While he’s relieved to see you’re no longer near Bob, watching you next to Rooster isn’t much of an improvement.
From what Coyote told him, the two of you are good friends. Both of you are stationed at Oceana and within the same fighter squadron. Given that you have experience as Bradshaw’s wingman, it was a real possibility the two of you might be selected as a pair for the mission.
Hangman chews the toothpick in his mouth in contemplation as he analyzes from afar.
The only way the two of you could be selected would be if Bradshaw could learn to take the risky offensive. It was one of the principles that separated Hangman from Rooster. Hangman took the tricky openings that Rooster wouldn’t.
It was all the same game regarding his pursuit of you. And he’d be damned before he loses the first girl to catch his interest in years to Bradshaw.

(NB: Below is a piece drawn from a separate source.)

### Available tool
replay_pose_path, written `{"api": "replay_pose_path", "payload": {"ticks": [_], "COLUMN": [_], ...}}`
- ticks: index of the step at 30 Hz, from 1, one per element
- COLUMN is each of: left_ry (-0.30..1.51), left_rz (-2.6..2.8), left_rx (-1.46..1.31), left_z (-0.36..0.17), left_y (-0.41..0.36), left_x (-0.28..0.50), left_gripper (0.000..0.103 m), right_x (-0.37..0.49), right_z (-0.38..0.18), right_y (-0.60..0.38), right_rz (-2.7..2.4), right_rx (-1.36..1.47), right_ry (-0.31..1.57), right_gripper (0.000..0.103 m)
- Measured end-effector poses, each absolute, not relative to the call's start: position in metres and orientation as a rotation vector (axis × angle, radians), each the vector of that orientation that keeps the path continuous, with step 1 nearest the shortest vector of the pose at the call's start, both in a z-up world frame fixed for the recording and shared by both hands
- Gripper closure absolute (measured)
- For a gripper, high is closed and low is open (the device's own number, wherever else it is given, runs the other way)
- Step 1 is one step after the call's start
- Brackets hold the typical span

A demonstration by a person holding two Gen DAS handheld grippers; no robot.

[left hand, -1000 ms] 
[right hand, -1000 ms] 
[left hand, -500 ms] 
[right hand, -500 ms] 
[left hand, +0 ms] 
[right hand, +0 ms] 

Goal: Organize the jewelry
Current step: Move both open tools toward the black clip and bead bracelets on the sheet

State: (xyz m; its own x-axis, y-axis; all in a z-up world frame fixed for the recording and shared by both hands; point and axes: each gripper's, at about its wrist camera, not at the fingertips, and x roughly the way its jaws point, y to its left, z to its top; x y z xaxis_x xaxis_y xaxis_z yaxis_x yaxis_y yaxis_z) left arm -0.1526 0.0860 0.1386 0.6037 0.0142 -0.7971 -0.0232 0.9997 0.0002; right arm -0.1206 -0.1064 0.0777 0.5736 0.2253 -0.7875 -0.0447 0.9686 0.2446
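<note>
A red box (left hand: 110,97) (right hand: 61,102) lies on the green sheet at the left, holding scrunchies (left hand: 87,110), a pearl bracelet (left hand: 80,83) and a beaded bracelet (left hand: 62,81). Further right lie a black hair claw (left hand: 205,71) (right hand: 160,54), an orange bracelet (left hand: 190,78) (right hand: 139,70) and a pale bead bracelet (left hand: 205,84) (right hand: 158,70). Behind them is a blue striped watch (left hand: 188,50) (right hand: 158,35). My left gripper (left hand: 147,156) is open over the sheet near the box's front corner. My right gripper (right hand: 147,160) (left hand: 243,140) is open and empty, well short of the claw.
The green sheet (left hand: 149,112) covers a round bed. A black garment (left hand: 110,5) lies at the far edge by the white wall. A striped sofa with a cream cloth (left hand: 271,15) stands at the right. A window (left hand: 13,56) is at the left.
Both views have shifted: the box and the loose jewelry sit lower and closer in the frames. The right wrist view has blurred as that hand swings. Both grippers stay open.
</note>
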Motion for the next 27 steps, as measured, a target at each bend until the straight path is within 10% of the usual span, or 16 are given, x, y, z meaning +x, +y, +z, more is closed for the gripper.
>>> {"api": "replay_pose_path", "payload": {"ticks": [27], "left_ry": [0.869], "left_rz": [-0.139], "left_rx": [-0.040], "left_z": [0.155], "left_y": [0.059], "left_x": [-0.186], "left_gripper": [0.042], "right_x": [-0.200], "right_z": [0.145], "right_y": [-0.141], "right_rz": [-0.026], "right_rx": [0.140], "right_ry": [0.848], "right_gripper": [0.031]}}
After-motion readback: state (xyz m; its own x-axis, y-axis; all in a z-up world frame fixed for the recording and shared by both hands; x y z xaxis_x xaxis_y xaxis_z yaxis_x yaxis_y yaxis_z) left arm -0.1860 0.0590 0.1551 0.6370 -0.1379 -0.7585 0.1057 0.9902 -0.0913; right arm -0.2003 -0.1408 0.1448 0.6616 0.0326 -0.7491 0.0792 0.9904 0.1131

Regardless of Jake’s best efforts, he can’t pull his gaze away from you as he approaches the chairs. The only word he can use to describe his attraction to you is magnetic. Everything you seem to do, catches his attention. The stretching sunlight catches the left side of your face, illuminating you perfectly, your eyes practically glitter like diamonds.
You’re so carefree, so fucking beautiful.
It’s absolute torture having to admire this side of you from a distance. Get a grip, Seresin.
He was Hangman. His broad frame, tan skin, sharp green eyes, and wicked smile made it easy to pursue any woman he wanted. He had become accustomed to never having to put effort into getting a pretty woman’s attention. At least, not until he met you.
He’s not stupid though.
Despite your best attempts to appear disinterested, he knows you’re lying. He notices it in the way your beautiful eyes flash at him during conversation. Your eyes were the all-knowing crystal ball to understanding your emotions. You were way too easy for him to read, and if his assumptions were correct (and they almost always were), he thinks you might be interested in him too.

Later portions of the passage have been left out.